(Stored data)
========================

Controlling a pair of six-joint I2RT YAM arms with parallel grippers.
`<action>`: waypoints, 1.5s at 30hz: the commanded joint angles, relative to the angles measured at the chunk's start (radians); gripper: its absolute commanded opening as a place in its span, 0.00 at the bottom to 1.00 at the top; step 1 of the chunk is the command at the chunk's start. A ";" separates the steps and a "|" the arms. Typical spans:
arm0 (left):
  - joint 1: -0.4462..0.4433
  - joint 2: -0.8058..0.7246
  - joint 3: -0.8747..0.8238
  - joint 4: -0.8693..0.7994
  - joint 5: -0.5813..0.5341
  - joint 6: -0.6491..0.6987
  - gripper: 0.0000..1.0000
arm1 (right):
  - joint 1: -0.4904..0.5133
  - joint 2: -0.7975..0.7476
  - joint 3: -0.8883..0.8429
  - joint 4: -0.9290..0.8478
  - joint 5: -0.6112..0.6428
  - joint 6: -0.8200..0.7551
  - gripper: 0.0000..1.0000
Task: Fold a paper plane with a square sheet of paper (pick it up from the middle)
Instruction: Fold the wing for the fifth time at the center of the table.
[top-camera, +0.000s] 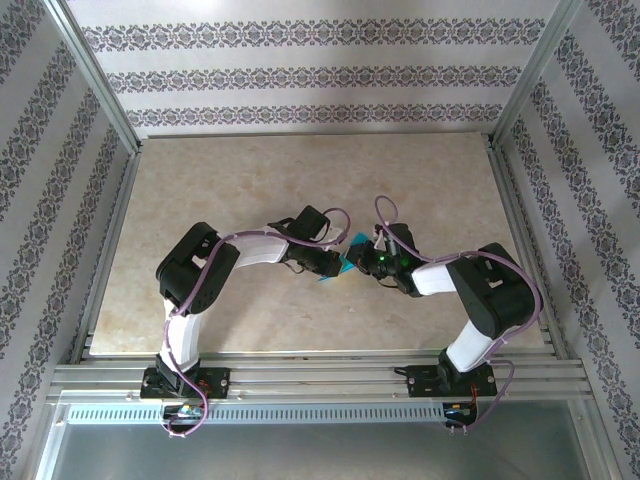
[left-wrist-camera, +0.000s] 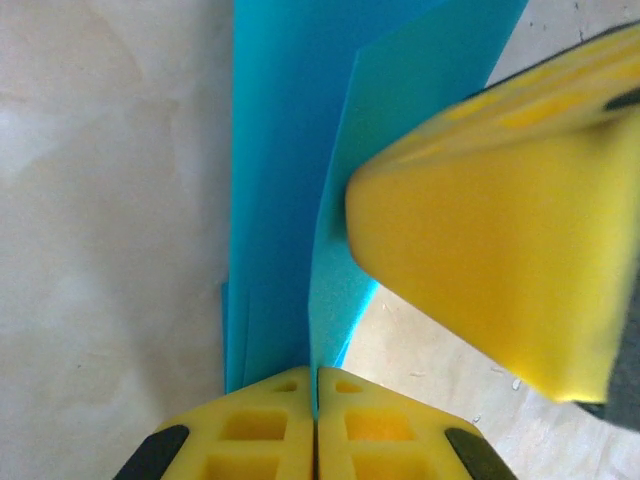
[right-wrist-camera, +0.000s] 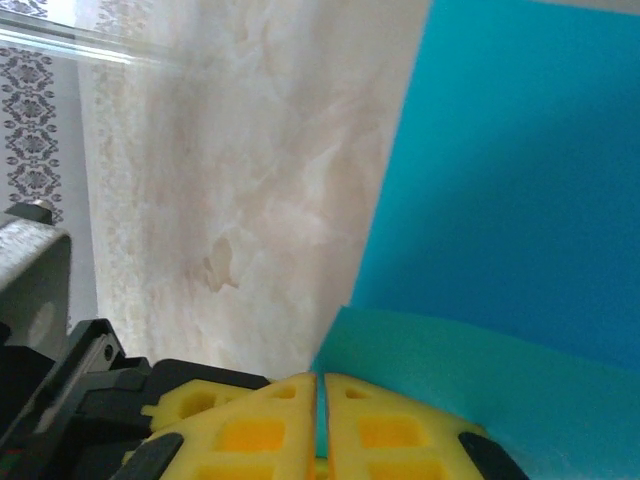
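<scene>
Clamped shut on the paper (left-wrist-camera: 280, 150) from nine and three o'clock with left gripper (left-wrist-camera: 316, 378) and right gripper (right-wrist-camera: 320, 382); pull evenly, crease straight.

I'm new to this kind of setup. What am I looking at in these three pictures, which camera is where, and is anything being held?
Two robot arms are bolted at the near edge of a marble-patterned table. The wide picture looks down from above and behind them. The other two come from a camera on each wrist, so the yellow blocks at the bottom are that arm's own fingers. The left gripper and the right gripper meet mid-table, each pinched shut on the teal-blue paper, already partly folded.
</scene>
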 joint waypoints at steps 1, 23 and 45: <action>0.019 0.053 -0.010 -0.159 -0.044 -0.029 0.09 | 0.011 -0.001 -0.019 0.020 0.025 0.003 0.11; 0.019 0.069 0.000 -0.186 -0.024 -0.025 0.12 | -0.012 0.045 -0.013 -0.039 0.053 0.012 0.11; 0.022 0.079 -0.008 -0.173 -0.024 -0.031 0.12 | -0.042 0.008 0.020 -0.113 0.004 -0.081 0.17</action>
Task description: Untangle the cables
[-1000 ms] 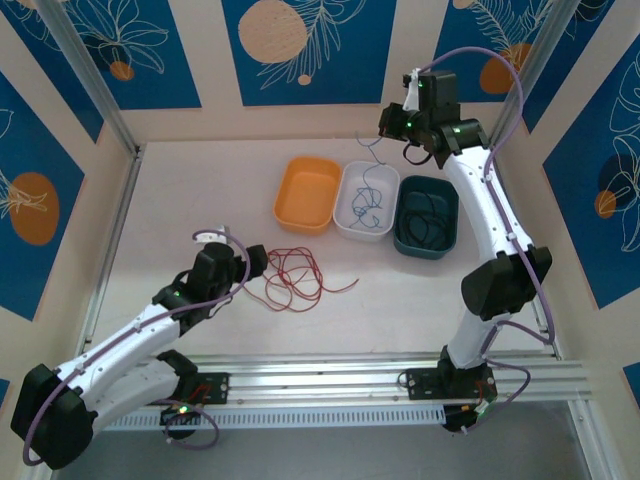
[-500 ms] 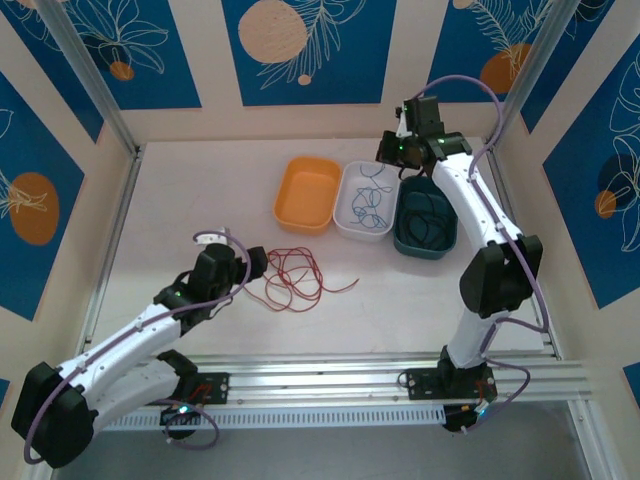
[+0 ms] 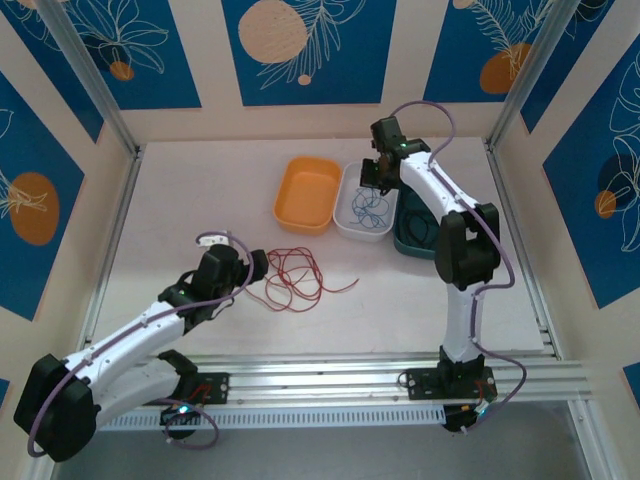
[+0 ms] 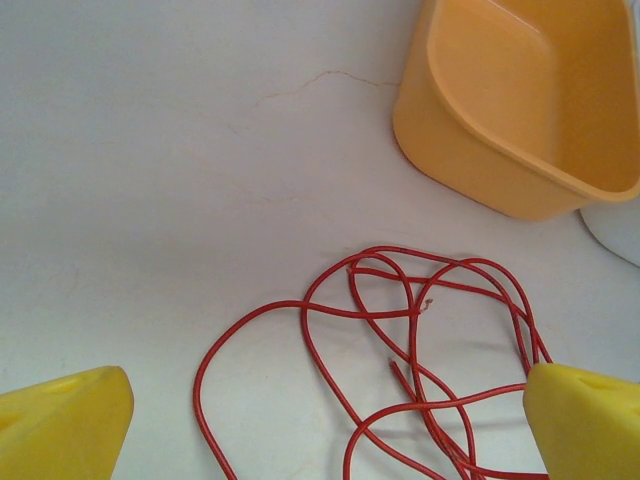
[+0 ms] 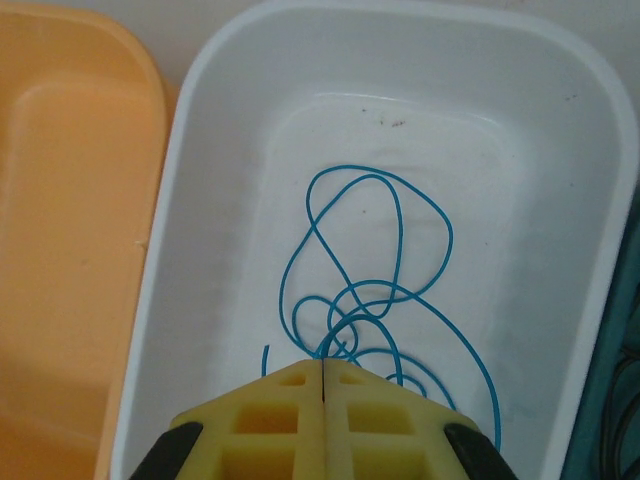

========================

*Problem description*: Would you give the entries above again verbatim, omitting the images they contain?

*Task output*:
Controlling a pair of six-joint I2RT YAM arms with parallel grippers.
`<action>`: waypoints, 1.5s at 30hz: the commanded joint angles, relative to the angles measured at the chunk's start (radians); gripper: its absolute commanded opening as a place in its span, 0.00 at the bottom to 1.00 at the top; step 1 of the chunk is the command at the chunk's start. A ";" separates the steps and a "|" the arms. Typical spans:
arm0 (left):
  - joint 1: -0.4462..0.4433
  - joint 2: -0.8058..0.7246
  - joint 3: -0.8747..0.8238
  - joint 4: -0.8693..0.7994
  - joint 5: -0.5813..0.5341
  - joint 6: -0.6491..0.6987
  - gripper: 0.0000..1.0000
arm1 (right):
  - joint 1: -0.4904..0.5133
  - joint 2: -0.7975..0.7476
  - joint 3: -0.8883..0.8429
  - joint 4: -0.9290..0.8478
  - joint 5: -0.6112..0.6428
  - joint 6: -0.8200..0.7551
  - gripper: 0.0000..1.0000
Task: Fold a paper plane with a square sheet of paper (pick it up from the middle)
Instruction: Fold the wing for the fifth time at the center of the table.
[top-camera, +0.000s] 
[left-wrist-camera, +0.000s] 
[right-wrist-camera, +0.000s] 
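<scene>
Clamped shut on the paper (left-wrist-camera: 280, 150) from nine and three o'clock with left gripper (left-wrist-camera: 316, 378) and right gripper (right-wrist-camera: 320, 382); pull evenly, crease straight.

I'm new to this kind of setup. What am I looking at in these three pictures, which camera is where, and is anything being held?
Two robot arms are bolted at the near edge of a marble-patterned table. The wide picture looks down from above and behind them. The other two come from a camera on each wrist, so the yellow blocks at the bottom are that arm's own fingers. The left gripper and the right gripper meet mid-table, each pinched shut on the teal-blue paper, already partly folded.
</scene>
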 joint waypoints at steps 1, 23 and 45: <action>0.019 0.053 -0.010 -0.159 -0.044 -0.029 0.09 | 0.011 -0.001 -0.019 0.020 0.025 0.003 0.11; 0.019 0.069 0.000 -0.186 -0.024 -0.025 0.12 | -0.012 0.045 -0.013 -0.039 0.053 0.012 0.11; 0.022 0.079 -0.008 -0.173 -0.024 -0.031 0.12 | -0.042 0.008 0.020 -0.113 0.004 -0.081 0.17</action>
Task description: Untangle the cables
[-1000 ms] 
[-500 ms] 
[+0 ms] 
[+0 ms] 
[+0 ms] 

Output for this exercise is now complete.